Your instructions> With every picture left out, give the data below back exactly.

---+---

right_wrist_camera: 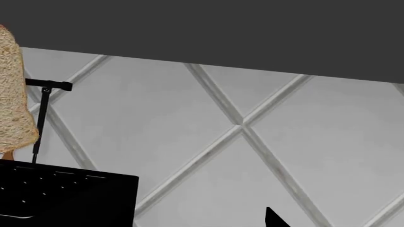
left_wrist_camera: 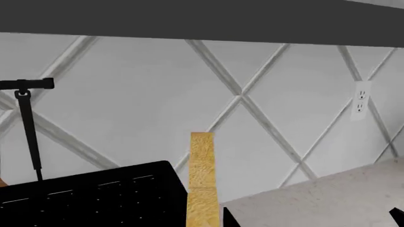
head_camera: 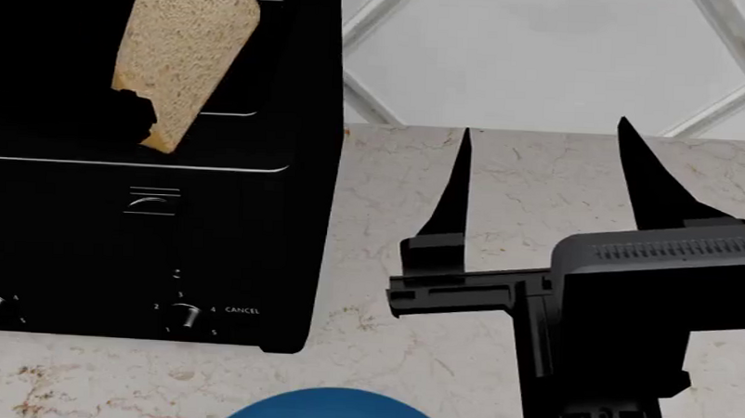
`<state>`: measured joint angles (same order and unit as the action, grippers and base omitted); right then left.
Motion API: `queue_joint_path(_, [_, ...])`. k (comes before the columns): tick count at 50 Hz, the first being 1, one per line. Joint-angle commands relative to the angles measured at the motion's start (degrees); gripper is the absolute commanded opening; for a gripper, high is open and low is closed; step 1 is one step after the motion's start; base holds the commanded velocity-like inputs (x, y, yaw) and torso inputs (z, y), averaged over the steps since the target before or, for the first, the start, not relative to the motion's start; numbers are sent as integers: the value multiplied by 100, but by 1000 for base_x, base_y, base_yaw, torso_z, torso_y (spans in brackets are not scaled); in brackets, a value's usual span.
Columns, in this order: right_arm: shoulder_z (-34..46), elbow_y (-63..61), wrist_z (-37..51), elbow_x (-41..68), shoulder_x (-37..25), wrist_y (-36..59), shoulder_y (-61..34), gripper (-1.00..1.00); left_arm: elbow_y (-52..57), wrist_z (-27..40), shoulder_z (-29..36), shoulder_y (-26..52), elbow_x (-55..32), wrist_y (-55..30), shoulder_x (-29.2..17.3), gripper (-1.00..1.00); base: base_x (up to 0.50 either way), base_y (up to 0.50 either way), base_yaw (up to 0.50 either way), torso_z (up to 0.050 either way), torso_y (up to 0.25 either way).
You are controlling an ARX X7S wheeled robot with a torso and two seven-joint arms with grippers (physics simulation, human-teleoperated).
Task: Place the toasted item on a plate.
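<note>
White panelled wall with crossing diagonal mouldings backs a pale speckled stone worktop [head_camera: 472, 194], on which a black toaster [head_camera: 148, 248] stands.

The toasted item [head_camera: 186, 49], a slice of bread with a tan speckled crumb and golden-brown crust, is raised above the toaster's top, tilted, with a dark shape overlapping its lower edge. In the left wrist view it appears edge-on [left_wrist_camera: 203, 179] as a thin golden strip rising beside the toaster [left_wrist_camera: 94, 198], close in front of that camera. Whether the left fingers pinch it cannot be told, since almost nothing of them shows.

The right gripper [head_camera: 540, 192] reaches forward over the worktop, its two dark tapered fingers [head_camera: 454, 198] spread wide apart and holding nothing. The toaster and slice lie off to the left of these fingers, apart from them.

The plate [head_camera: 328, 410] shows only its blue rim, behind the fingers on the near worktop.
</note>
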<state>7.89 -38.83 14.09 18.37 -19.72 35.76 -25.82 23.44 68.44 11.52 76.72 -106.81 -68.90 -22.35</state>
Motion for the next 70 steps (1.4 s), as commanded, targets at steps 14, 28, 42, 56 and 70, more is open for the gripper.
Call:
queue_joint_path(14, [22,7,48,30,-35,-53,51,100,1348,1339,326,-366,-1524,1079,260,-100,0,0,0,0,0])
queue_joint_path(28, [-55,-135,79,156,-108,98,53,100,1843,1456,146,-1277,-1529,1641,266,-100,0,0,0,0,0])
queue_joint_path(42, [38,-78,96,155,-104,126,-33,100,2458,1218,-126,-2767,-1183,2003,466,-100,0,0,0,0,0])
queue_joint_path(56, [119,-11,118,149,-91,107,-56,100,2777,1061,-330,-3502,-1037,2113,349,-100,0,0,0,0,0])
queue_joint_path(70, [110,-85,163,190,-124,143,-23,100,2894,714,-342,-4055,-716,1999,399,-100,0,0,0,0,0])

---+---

Response>
right_wrist_camera: 
left_wrist_camera: 
head_camera: 
`<state>`: measured joint angles (same order and unit as the action, grippers and base omitted); right then left.
Motion API: `queue_joint_path(_, [_, ...])`. k (comes before the columns): tick count at 50 Hz, the first being 1, one per line. Joint-angle commands relative to the angles measured at the motion's start (degrees); gripper is the absolute commanded opening; for a gripper, high is open and low is closed; step 1 is one step after the motion's start; base holds the commanded velocity-like inputs (x, y, yaw) and torso inputs (z, y), averaged over the steps since the target before or, for the first, the start, not relative to the motion's start; numbers are sent as integers: the value multiplied by 100, but by 1000 for base_x, base_y, base_yaw, torso_z, torso_y (spans in brackets are not scaled); in brackets, a value's usual span.
Columns, in this order: right_arm: shoulder_z (-34..46), elbow_y (-63..61), wrist_z (-37..51), elbow_x (-41..68), shoulder_x (-37..25), wrist_y (-36..59), shoulder_y (-61..34), gripper (-1.00..1.00); left_arm: elbow_y (-52..57), wrist_z (-27..40), shoulder_z (-29..36), shoulder_y (-26..52), elbow_x (-55..32), wrist_y (-55..30), shoulder_x (-29.2..17.3), gripper (-1.00..1.00); base: base_x (up to 0.50 either way), base_y (up to 0.50 either way), base_yaw (up to 0.50 either way), torso_z (up to 0.050 either way), torso_y (up to 0.25 either way).
You are controlling an ARX X7S wheeled robot with a torso and two seven-joint arms with grippers (physics simulation, human-teleoperated).
Task: Place the toasted item on a plate.
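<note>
White panelled wall with crossing diagonal mouldings backs a pale speckled stone worktop [head_camera: 472, 194], on which a black toaster [head_camera: 148, 248] stands.

The toasted item [head_camera: 186, 49], a slice of bread with a tan speckled crumb and golden-brown crust, is raised above the toaster's top, tilted, with a dark shape overlapping its lower edge. In the left wrist view it appears edge-on [left_wrist_camera: 203, 179] as a thin golden strip rising beside the toaster [left_wrist_camera: 94, 198], close in front of that camera. Whether the left fingers pinch it cannot be told, since almost nothing of them shows.

The right gripper [head_camera: 540, 192] reaches forward over the worktop, its two dark tapered fingers [head_camera: 454, 198] spread wide apart and holding nothing. The toaster and slice lie off to the left of these fingers, apart from them.

The plate [head_camera: 328, 410] shows only its blue rim, behind the fingers on the near worktop.
</note>
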<state>7.89 -38.83 14.09 18.37 -19.72 35.76 -25.82 23.44 68.44 11.52 76.72 -106.81 -68.90 -22.35</state>
Motion for the next 70 steps (1.4 s), as commanded, targets at steps 14, 28, 42, 56 and 70, more is open for the gripper.
Call:
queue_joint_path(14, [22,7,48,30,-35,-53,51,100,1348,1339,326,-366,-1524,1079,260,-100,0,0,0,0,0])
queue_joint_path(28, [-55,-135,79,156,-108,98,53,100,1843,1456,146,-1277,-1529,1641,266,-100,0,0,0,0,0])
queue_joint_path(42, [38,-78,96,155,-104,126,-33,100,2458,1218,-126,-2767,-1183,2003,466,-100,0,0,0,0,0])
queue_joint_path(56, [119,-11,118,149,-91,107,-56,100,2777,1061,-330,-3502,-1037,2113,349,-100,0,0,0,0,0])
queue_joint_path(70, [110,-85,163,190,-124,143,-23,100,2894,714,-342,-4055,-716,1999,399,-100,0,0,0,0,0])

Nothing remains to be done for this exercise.